Mary Walker not only got her medical degree in 1855, but found it much easier to do her work dressed smartly in men’s trousers and tailored jacket. She was not accepted in the Union Army at first, but as an unpaid hospital volunteer, she tended the Civil War sick and wounded in Washington, D.C., and field hospitals. She was finally commissioned in late 1863, then captured and imprisoned by the Confederates. She was exchanged for a Confederate officer, and in 1866, she was given the Medal of Honor, the first and only woman to receive it. Harness tries valiantly to work this complicated story into one comprehensible for the early grades, but it makes for some difficult phrasing.
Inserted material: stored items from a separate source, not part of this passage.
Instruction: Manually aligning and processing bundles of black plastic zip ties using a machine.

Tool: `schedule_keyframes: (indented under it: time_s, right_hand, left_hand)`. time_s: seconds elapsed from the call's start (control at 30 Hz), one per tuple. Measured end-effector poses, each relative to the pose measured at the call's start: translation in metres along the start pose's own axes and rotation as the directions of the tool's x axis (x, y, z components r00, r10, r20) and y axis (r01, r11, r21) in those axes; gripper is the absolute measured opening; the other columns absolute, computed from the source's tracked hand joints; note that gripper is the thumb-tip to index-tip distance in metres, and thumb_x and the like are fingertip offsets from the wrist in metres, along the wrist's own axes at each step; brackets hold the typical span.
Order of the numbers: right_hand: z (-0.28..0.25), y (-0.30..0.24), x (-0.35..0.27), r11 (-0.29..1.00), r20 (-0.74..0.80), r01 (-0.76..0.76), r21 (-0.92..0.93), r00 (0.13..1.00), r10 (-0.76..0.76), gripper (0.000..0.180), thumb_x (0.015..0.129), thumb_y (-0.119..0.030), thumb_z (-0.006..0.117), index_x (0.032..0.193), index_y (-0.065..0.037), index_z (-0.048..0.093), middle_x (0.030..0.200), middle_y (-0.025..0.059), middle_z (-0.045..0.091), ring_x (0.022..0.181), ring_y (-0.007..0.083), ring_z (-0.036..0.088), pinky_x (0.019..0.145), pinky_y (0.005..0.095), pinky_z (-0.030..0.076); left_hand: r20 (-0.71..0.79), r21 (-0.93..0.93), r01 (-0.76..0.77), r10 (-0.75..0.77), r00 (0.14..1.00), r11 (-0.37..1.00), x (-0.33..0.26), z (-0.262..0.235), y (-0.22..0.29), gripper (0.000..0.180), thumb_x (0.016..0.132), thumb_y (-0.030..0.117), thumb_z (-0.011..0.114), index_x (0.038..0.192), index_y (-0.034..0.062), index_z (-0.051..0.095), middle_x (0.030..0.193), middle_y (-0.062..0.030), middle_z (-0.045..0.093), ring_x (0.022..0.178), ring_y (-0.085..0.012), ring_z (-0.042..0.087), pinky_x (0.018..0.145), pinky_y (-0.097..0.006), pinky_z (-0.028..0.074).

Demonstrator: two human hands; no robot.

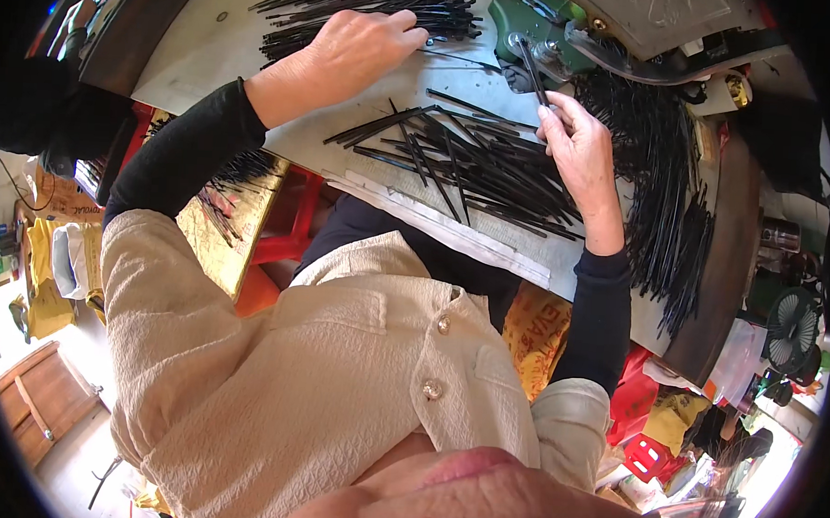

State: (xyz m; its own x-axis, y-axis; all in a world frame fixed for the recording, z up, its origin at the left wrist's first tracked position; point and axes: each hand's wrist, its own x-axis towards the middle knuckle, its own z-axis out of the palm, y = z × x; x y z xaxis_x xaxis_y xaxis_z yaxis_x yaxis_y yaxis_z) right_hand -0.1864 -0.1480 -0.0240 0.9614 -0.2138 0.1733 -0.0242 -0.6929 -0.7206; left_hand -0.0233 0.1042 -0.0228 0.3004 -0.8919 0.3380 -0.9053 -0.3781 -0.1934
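My left hand (355,48) rests palm down on the far pile of thin black sticks (370,7), its fingers spread over them. My right hand (578,141) pinches one black stick (532,72) and holds its far end at the green metal machine (536,28). Between the two hands a loose heap of black sticks (465,164) lies fanned out on the grey worktable (220,56).
A thick bundle of black sticks (664,177) hangs over the table's right side. A red stool (292,221) and a cardboard box with more sticks (227,214) stand below left. A small black fan (790,329), yellow bags and red crates sit at the right.
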Motion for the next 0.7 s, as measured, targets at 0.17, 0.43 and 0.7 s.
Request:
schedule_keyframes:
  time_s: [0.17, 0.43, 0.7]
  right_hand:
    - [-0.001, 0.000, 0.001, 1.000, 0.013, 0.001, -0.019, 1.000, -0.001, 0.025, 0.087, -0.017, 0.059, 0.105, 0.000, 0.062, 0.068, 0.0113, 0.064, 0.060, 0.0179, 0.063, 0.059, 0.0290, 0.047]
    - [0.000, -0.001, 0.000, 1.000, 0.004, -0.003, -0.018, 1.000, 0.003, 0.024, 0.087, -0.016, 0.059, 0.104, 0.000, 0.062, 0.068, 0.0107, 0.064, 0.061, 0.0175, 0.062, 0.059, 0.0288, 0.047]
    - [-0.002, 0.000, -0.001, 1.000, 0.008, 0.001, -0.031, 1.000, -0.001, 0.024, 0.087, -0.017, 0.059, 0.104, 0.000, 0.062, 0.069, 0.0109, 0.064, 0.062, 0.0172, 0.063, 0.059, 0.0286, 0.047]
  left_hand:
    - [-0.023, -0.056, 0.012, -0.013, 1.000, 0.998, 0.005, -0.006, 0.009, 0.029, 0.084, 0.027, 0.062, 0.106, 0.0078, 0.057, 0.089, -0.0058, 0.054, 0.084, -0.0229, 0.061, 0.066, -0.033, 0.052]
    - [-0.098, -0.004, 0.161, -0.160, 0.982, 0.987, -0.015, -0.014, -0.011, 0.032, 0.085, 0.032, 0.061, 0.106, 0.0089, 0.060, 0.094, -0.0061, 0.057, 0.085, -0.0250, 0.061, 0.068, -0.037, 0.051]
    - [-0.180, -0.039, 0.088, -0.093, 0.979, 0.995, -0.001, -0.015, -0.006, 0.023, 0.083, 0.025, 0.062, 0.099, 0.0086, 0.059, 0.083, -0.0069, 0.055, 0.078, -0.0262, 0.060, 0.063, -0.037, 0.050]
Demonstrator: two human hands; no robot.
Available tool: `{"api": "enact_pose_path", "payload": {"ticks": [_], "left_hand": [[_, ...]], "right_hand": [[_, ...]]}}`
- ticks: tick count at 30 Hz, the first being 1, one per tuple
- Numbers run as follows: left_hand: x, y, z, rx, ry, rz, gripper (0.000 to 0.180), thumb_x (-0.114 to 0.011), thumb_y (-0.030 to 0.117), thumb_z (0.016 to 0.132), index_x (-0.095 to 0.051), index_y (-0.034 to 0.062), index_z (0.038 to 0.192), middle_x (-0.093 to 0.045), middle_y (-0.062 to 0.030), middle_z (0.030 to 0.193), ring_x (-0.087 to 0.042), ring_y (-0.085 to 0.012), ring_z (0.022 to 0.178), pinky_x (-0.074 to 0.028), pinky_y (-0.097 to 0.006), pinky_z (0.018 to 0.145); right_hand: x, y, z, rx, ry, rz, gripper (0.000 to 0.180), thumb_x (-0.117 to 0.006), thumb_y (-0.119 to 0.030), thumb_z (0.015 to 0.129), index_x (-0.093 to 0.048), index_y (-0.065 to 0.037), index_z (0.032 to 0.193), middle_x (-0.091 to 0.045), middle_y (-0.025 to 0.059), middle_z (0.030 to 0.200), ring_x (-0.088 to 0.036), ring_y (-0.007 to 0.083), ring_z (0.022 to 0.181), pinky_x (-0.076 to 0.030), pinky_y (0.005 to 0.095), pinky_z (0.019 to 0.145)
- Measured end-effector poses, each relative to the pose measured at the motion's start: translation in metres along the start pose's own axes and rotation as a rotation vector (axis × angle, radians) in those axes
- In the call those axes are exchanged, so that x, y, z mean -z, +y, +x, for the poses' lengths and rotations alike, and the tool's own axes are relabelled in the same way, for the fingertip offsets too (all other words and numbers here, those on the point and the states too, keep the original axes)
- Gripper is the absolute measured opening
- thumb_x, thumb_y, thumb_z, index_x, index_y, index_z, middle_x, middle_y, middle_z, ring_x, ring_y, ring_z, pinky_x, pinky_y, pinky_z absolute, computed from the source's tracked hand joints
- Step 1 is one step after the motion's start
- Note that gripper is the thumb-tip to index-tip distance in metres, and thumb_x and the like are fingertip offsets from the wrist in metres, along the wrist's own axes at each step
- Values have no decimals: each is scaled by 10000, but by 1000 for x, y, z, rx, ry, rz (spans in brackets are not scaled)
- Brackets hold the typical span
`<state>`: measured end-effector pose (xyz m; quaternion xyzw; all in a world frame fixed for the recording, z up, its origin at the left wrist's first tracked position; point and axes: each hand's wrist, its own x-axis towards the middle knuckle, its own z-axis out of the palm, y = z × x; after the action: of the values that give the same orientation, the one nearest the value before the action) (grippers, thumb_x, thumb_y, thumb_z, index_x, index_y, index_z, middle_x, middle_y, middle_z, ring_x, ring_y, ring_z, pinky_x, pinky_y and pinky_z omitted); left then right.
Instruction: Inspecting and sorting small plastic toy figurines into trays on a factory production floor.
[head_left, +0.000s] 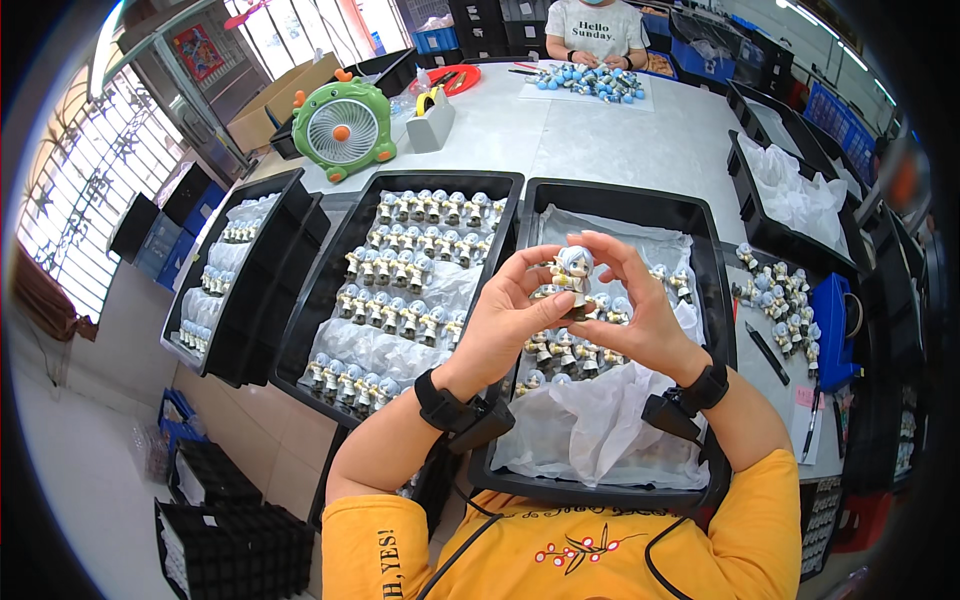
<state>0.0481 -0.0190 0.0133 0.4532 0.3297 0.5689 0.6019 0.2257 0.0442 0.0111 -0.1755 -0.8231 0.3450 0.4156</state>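
Observation:
A small figurine (573, 276) with pale blue-white hair is held upright between both my hands above the right black tray (700, 240). My left hand (508, 322) grips it from the left and below. My right hand (640, 310) pinches it from the right, fingers curled over its head. Under my hands, several more figurines (560, 350) stand on white plastic sheeting in that tray. The left black tray (330, 290) holds rows of the same figurines (405, 280).
More black trays (235, 270) with figurines stand at the left. A green fan (343, 127) sits at the back left. Loose figurines (785, 300) and a pen (768, 353) lie at the right. Another person (596, 30) sits across the table with blue pieces (590, 82).

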Motion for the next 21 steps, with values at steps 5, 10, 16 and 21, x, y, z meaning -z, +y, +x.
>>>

Calling her, as some did, a “pesky camp follower” has very negative implications that adults, at least, will get. “Many Americans, especially in the South, firmly believed that enslaving people from Africa was a normal thing to do,” is an awkward encapsulation of the reason for the Civil War. Molinari’s images are richly colored and drawn in an old-fashioned but very compatible style and do a lot toward fleshing out the text.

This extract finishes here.